Work request
Leave every picture out, and print the full listing again exactly.

Information supplied

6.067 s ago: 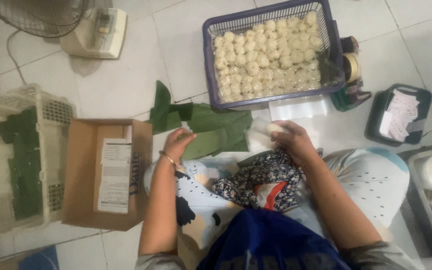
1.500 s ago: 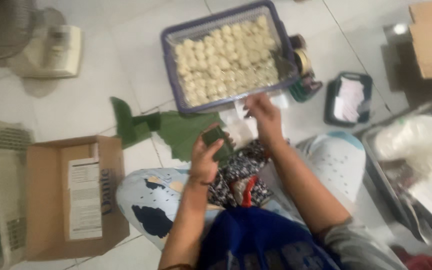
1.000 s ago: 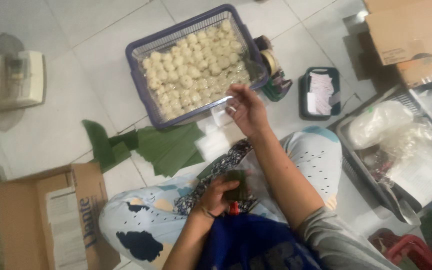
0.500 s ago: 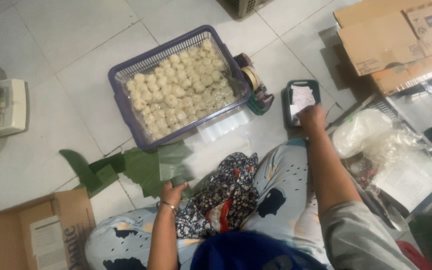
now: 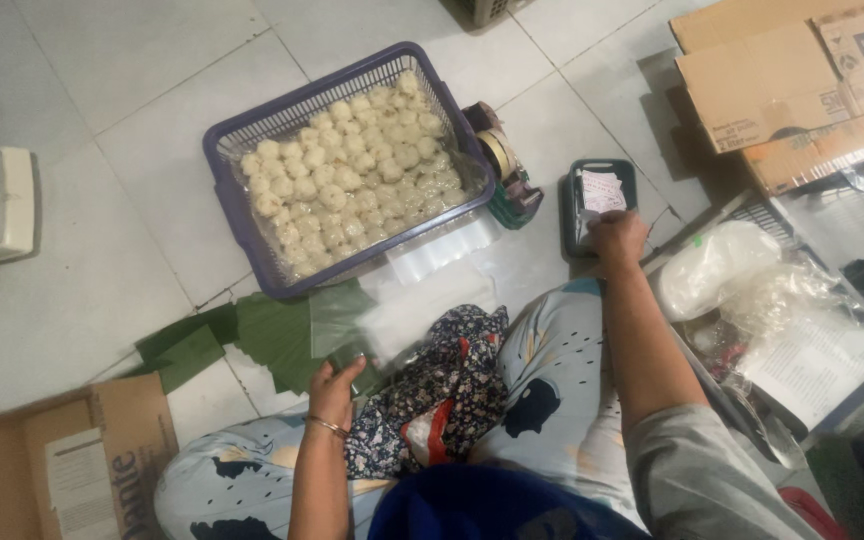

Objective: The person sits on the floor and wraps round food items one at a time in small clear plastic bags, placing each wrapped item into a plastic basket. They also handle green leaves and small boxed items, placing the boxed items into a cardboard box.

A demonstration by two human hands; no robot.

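The right hand (image 5: pixel 617 238) is curling closed over the near edge of a small dark tray (image 5: pixel 600 203) holding white paper slips (image 5: pixel 602 190) on the floor. The left hand (image 5: pixel 333 385) is pinching a clear plastic bag (image 5: pixel 352 325) lying over green leaves (image 5: pixel 252 340).

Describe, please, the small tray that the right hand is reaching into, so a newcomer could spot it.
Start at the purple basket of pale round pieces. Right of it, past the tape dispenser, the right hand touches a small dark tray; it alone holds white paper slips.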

Solution to the exercise
6.067 s ago: 
1.500 s ago: 
1.000 s ago: 
0.500 s ago: 
now: 

Objective: The person sits on the floor and wraps round food items one at a time in small clear plastic bags, placing each wrapped item into a plastic basket. They also handle green leaves and small boxed items, placing the boxed items into a cardboard box.

A demonstration by two human hands; no robot.

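The right hand (image 5: pixel 617 238) is curling closed over the near edge of a small dark tray (image 5: pixel 600 203) holding white paper slips (image 5: pixel 602 190) on the floor. The left hand (image 5: pixel 333 385) is pinching a clear plastic bag (image 5: pixel 352 325) lying over green leaves (image 5: pixel 252 340).

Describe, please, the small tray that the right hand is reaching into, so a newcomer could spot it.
Start at the purple basket of pale round pieces. Right of it, past the tape dispenser, the right hand touches a small dark tray; it alone holds white paper slips.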

That concludes the output.